Los Angeles - US golfer Matt Kuchar, pilloried for his payment of $5,000 to the Mexican caddie who carried his bag in a victory at November's Mayakoba Classic, vowed Friday to make things right.
In the run-up to this week's Genesis Open in Los Angeles, Kuchar had defended the payment to David Giral Ortiz, even though it was a fraction of what a regular PGA Tour caddie would expect when his boss collected a $1.206 million purse.
While arrangements with caddies vary, regular caddies on the US tour typically get a 10 percent bonus from a winning player.
"This week, I made comments that were out of touch and insensitive, making a bad situation worse," Kuchar said in a statement released on Friday.

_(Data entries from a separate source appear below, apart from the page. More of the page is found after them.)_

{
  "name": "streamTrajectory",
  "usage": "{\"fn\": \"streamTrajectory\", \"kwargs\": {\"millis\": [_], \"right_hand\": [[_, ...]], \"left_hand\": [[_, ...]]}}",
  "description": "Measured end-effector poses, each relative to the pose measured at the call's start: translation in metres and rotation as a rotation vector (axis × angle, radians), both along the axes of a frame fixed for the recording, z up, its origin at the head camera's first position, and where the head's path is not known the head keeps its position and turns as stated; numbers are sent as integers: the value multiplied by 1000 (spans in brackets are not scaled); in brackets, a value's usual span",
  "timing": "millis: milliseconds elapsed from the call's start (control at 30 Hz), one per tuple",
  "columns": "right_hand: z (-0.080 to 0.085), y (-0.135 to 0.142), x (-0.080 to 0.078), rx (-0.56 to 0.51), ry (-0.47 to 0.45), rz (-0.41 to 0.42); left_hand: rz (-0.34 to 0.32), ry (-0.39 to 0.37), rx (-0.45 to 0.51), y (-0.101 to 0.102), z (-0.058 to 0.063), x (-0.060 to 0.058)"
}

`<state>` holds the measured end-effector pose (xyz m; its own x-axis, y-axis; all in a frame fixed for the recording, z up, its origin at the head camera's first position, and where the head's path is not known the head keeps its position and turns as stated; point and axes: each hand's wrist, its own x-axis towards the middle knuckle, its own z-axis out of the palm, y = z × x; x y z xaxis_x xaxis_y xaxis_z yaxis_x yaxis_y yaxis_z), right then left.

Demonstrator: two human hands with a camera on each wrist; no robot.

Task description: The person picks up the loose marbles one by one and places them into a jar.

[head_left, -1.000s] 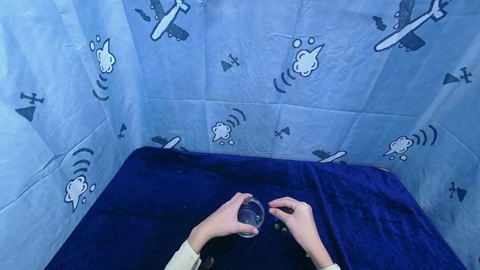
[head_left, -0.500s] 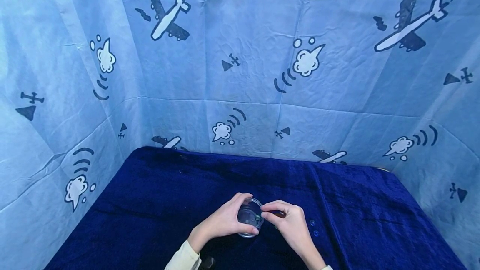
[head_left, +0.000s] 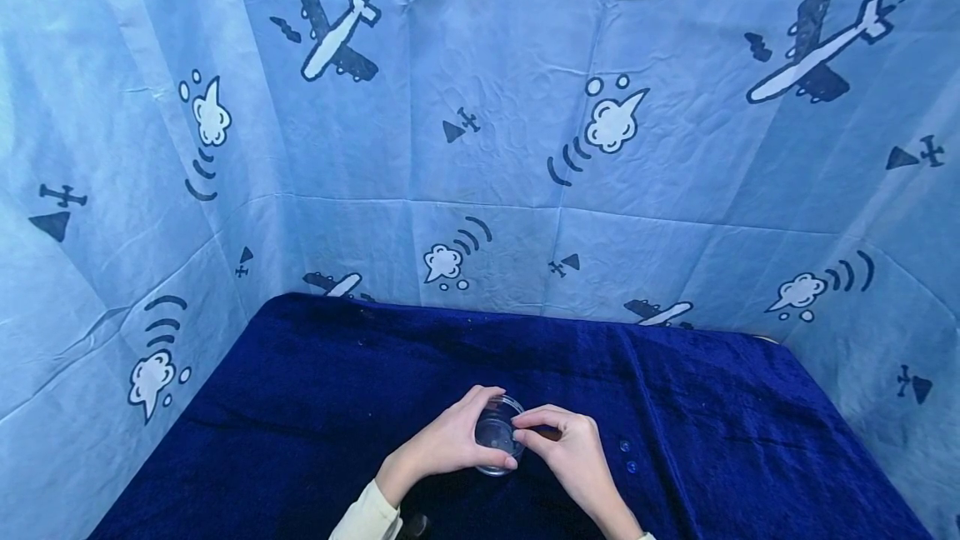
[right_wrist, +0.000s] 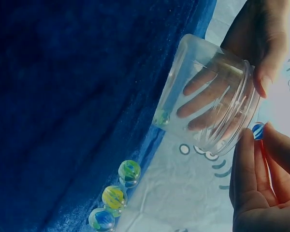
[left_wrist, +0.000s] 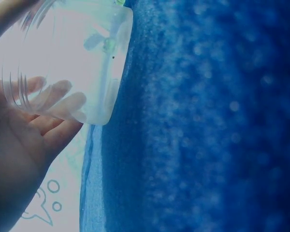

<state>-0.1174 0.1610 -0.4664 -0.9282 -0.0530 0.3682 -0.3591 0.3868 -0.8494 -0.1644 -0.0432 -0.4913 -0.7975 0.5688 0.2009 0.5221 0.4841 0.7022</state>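
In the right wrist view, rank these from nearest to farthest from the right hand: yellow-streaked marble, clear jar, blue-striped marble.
1. Blue-striped marble: pinched by the right hand.
2. Clear jar: its rim just beyond the pinch.
3. Yellow-streaked marble: on the blue cloth, middle of the row of three, lower left of the view.
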Motion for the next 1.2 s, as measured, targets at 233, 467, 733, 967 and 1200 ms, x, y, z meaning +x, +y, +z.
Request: {"fn": "streamTrajectory", "kwargs": {"millis": [233, 467, 733, 967, 1200], "right_hand": [[-1, 0, 0, 19, 27, 14], [-1, 0, 0, 20, 3, 11], [-2, 0, 0, 22, -9, 15], [-1, 0, 0, 21, 0, 15], [0, 0, 0, 18, 29, 26]], "left_hand": [[3, -4, -1, 0, 0, 0], [6, -1, -3, 1, -1, 0], [4, -1, -2, 1, -1, 0], [3, 4, 1, 1, -2, 0], [7, 1, 4, 0, -1, 0]]}}
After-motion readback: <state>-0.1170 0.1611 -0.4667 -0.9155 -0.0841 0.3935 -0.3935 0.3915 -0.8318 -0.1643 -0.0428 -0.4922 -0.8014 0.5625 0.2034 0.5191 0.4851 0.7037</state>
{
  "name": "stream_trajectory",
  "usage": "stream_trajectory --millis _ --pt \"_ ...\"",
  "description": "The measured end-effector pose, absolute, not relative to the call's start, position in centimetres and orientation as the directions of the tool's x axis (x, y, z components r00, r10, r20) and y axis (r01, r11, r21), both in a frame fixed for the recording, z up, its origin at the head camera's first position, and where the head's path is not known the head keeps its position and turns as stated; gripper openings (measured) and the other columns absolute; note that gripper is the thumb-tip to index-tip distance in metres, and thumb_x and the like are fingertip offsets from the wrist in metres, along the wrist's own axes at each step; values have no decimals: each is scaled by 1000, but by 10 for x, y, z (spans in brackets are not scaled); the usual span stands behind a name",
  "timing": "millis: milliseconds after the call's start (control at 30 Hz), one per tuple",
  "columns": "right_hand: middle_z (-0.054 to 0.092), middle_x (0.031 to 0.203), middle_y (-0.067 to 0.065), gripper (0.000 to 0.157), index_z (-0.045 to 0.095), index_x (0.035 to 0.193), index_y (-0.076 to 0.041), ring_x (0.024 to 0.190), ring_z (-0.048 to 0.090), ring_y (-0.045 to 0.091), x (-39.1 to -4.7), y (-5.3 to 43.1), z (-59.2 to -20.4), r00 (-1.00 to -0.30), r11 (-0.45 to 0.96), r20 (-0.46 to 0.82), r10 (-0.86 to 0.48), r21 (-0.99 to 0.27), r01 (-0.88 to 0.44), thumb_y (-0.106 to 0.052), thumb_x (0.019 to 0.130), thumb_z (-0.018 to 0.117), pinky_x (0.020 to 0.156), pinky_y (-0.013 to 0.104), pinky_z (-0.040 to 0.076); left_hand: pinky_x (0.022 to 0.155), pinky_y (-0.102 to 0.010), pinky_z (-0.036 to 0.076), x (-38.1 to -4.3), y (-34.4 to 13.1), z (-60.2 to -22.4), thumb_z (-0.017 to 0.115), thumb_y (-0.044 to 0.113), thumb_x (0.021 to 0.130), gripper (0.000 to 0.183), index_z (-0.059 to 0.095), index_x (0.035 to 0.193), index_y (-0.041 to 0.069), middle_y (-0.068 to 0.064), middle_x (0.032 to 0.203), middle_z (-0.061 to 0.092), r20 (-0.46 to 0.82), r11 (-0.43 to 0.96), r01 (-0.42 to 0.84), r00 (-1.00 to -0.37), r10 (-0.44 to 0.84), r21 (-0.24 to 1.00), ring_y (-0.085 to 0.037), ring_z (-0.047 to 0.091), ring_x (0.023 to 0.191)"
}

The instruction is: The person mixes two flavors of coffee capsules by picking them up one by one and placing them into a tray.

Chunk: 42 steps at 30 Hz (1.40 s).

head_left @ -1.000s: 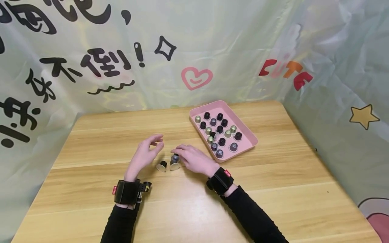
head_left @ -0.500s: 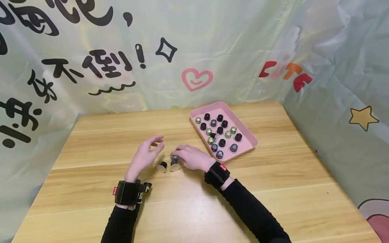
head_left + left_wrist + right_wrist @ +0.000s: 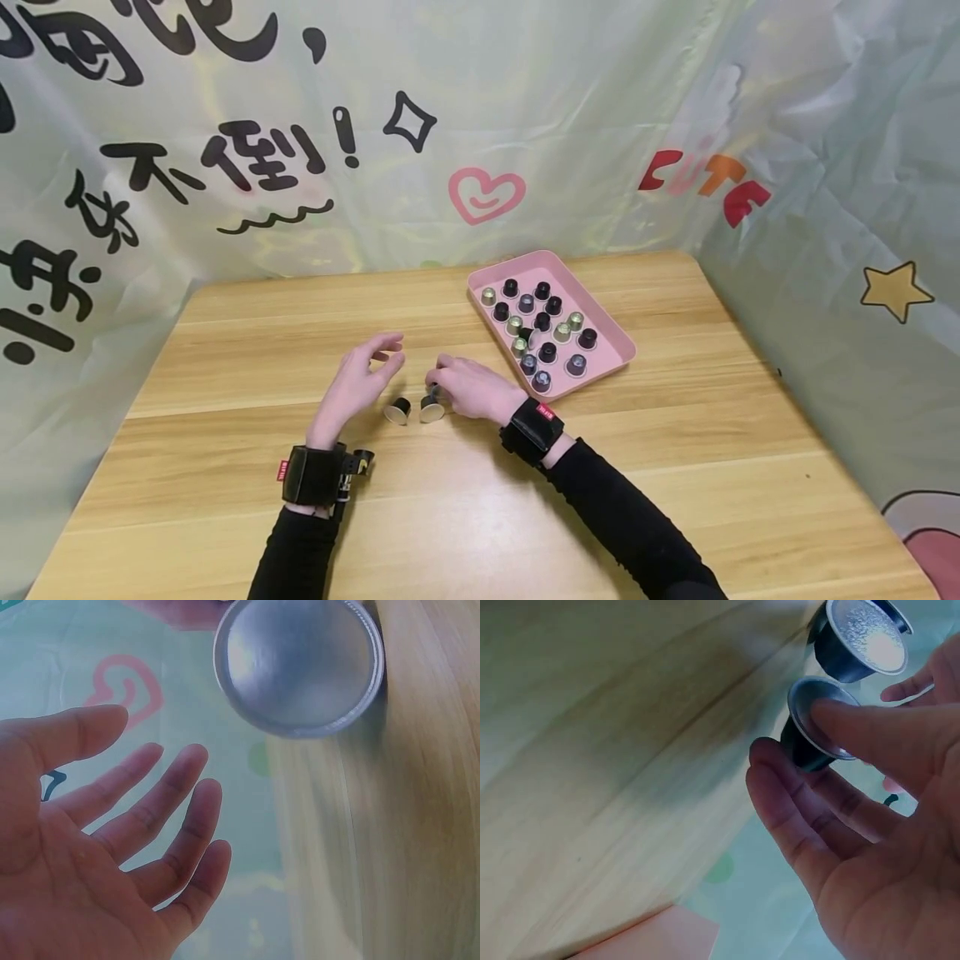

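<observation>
My right hand (image 3: 476, 392) pinches a coffee capsule (image 3: 807, 699) between thumb and fingers. In the right wrist view the thumb lies on its foil lid, while the fingers are against its dark body. The head view shows only a sliver of it under the fingertips. Close in front on the table lie two more capsules, a black one (image 3: 398, 410) and another (image 3: 432, 408), both tipped with their lids towards me. My left hand (image 3: 356, 387) hovers just left of them, fingers loosely bent and holding nothing. In the left wrist view a capsule's silver lid (image 3: 300, 667) shows beside it.
A pink tray (image 3: 626, 350) sits at the back right of the wooden table (image 3: 262, 350). Several black, green and grey-blue capsules stand in it, with one (image 3: 532, 337) on its side. A printed cloth (image 3: 570, 125) hangs behind the table.
My right hand has drawn slightly right with its capsule, away from the capsule in front of it. The left hand has stayed in place.
</observation>
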State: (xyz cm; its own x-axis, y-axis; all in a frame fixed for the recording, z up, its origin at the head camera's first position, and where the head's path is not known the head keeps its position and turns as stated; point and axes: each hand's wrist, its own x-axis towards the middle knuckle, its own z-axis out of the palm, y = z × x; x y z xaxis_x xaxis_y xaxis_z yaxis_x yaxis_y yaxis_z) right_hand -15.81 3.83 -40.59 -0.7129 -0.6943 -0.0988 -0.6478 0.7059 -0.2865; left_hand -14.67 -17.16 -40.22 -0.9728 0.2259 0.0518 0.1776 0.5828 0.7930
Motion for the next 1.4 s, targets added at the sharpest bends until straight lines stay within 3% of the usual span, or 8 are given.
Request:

"They made it seem like I was marginalizing David Ortiz and his financial situation, which was not my intention. I read them again and cringed.
"That is not who I am and not what I want to represent."
The story gained steam this week after Ortiz gave an interview to Golf.com in which he said he felt Kuchar had taken advantage of him.
He said he didn't expect a 10 percent bonus, but he thought $50,000 would be fair and added he had rejected a belated offer of an additional $15,000 from Kuchar's agent.
In defending the payment on Wednesday, Kuchar told Golf Channel that he was clear in hiring Ortiz that the caddie had the ability with bonuses to make up to $4,000 for the week.
After the victory - Kuchar's first in four years - he bumped that up to $5,000.
"For a guy who makes $200 a day, a $5,000 week is a really big week," Kuchar said - an observation that only sparked more criticism of a golfer who has earned more than $45 million in his career.
"In this situation, I have not lived up to those values or to the expectations I've set for myself," Kuchar said Friday.
"I let myself, my family, my partners and those close to me down, but I also let David down.
"I plan to call David tonight, something that is long overdue, to apologize for the situation he has been put in, and I have made sure he has received the full total that he has requested."
Kuchar apologized for taking so long to reverse course on the matter.
"Golf is a game where we call penalties on ourselves," he said.
"I should have done that long ago and not let this situation escalate."